In Thüringen kandidieren fünf Polizisten für die AfD.
Werden sie nach den Forderungen der Gewerkschaft der Polizei auf Distanz zum „rechtsnationalen Flügel“ um den Thüringer AfD-Chef Björn Höcke gehen?

Distanz? Reicht nicht!
Polizisten in der AfD müssten unmittelbar aus dem Dienst entfernt werden. Eine Mitgliedschaft in der AfD, oder sogar Kandidatur für die AfD ist mit dem Staatsdienst nicht vereinbar.

Was nun bald folgen muss, sind Unvereinbarkeitsbeschlüsse von öffentlichem Dienst und einer AfD-Mitgliedschaft. Das wird ganz sicher zu einer Austrittswelle von Beamten und Angestellten führen. Die Beobachtung der Jugendorganisation wird zudem rechte Jugendliche davor zurückschrecken lassen, in die AfD einzutreten, denn wer setzt schon seine gesellschaftliche und berufliche Zukunft für diesen rechten Verein aufs Spiel. Langfristig werden diese Maßnahmen die AfD zum Verdorren bringen.
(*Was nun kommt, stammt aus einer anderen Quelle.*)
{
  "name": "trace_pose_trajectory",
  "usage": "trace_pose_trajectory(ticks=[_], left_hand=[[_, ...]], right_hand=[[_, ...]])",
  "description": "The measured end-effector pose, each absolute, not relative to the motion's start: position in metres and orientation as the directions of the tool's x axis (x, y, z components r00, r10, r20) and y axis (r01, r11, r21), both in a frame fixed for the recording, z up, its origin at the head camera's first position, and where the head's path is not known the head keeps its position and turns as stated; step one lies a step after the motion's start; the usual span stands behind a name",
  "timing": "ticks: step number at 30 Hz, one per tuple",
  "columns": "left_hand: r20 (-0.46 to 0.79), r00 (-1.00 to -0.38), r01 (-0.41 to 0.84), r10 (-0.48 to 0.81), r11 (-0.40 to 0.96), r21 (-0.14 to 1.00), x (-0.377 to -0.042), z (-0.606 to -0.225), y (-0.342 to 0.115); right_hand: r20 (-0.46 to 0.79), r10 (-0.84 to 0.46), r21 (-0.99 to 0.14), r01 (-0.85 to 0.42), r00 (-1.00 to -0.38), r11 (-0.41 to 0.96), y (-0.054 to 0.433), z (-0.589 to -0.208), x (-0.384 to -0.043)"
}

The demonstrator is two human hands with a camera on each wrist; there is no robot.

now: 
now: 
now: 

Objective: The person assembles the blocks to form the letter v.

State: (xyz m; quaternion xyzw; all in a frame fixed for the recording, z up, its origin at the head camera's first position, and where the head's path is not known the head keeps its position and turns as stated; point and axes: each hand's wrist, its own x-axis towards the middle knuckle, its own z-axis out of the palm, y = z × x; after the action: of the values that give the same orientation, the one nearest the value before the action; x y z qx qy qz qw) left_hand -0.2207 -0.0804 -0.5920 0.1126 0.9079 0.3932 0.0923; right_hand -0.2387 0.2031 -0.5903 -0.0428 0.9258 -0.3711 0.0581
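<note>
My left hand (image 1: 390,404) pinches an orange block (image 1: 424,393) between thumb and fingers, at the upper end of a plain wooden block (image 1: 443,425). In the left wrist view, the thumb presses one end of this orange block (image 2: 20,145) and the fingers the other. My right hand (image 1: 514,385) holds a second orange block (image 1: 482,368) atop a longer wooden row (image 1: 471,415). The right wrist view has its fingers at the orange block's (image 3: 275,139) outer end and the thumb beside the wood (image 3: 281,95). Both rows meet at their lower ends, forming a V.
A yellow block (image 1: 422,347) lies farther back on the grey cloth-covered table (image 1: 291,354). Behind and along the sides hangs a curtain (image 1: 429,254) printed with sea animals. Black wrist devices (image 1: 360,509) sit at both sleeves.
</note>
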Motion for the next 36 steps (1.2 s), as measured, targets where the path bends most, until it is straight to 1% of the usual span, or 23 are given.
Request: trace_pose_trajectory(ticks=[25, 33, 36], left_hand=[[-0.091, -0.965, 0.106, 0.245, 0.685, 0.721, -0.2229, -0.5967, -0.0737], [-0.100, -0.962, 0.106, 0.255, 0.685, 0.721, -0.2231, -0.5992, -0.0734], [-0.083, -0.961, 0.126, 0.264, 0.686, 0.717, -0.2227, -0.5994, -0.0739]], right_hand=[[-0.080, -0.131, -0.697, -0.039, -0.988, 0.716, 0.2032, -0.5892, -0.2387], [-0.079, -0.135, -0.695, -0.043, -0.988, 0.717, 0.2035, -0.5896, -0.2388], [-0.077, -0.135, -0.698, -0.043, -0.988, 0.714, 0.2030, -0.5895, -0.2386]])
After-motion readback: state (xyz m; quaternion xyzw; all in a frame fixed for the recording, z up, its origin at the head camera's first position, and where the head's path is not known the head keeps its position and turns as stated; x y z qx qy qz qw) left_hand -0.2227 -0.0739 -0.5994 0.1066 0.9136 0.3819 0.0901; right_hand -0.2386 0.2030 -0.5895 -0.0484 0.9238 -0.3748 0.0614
Denn Fakt ist: die AfD ist offen antipluralistisch, antidemokratisch, antisemitisch, rassistisch und homophob; kurzum rechtsradikal. Kein Polizist kann die Mitgliedschaft in dieser Partei, zumal noch im besonders radikalen thüringer Landesverband, mit seinem Amtseid zur Deckung bringen.

Man kann nicht beruflich die Demokratie schützen und sie in seiner Freizeit abzuschaffen versuchen.